## WHAT THE TASK ASKS
All of the data that follows should be given again exactly, without its images.
# # # # # # #
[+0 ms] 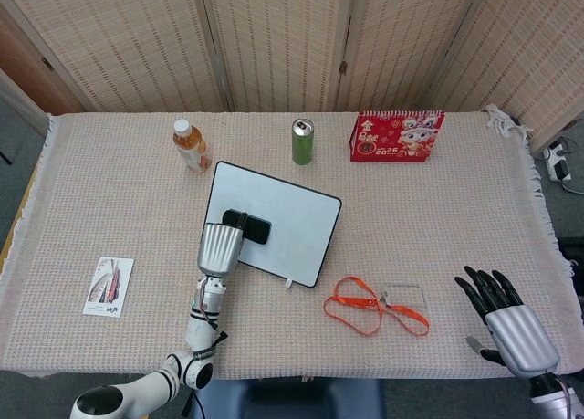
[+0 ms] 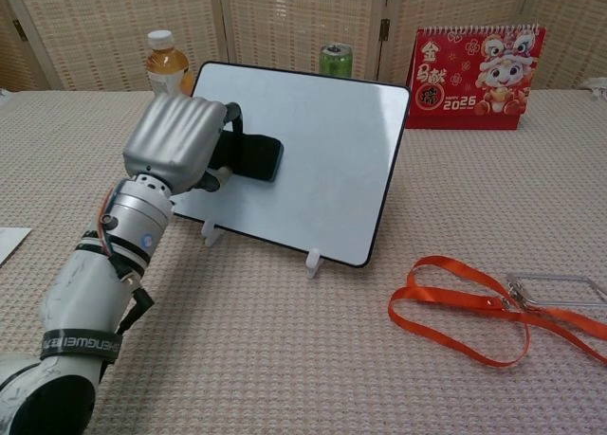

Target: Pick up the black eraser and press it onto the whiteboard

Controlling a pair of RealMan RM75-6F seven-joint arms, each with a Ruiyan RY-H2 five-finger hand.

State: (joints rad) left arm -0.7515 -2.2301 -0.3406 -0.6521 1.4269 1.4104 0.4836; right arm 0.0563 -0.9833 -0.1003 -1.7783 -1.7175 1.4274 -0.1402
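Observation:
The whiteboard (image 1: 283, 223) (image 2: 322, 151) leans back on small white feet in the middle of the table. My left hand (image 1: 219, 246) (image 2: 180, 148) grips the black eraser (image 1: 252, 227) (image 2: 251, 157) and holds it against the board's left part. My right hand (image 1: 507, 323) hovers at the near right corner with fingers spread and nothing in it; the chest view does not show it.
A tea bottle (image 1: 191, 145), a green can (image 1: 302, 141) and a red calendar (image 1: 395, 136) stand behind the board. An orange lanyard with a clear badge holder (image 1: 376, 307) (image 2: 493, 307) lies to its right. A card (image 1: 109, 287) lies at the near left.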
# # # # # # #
## SOLUTION
[+0 ms] 
[+0 ms] 

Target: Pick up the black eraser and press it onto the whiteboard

Controlling a pair of RealMan RM75-6F seven-joint arms, each with a Ruiyan RY-H2 five-finger hand.

State: (joints rad) left arm -0.7515 -2.2301 -0.3406 -0.6521 1.4269 1.4104 0.4836; right arm 0.0563 -0.9833 -0.1003 -1.7783 -1.7175 1.4274 -0.1402
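Observation:
The whiteboard (image 1: 283, 223) (image 2: 322, 151) leans back on small white feet in the middle of the table. My left hand (image 1: 219, 246) (image 2: 180, 148) grips the black eraser (image 1: 252, 227) (image 2: 251, 157) and holds it against the board's left part. My right hand (image 1: 507, 323) hovers at the near right corner with fingers spread and nothing in it; the chest view does not show it.
A tea bottle (image 1: 191, 145), a green can (image 1: 302, 141) and a red calendar (image 1: 395, 136) stand behind the board. An orange lanyard with a clear badge holder (image 1: 376, 307) (image 2: 493, 307) lies to its right. A card (image 1: 109, 287) lies at the near left.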

What this exercise required has been given in full.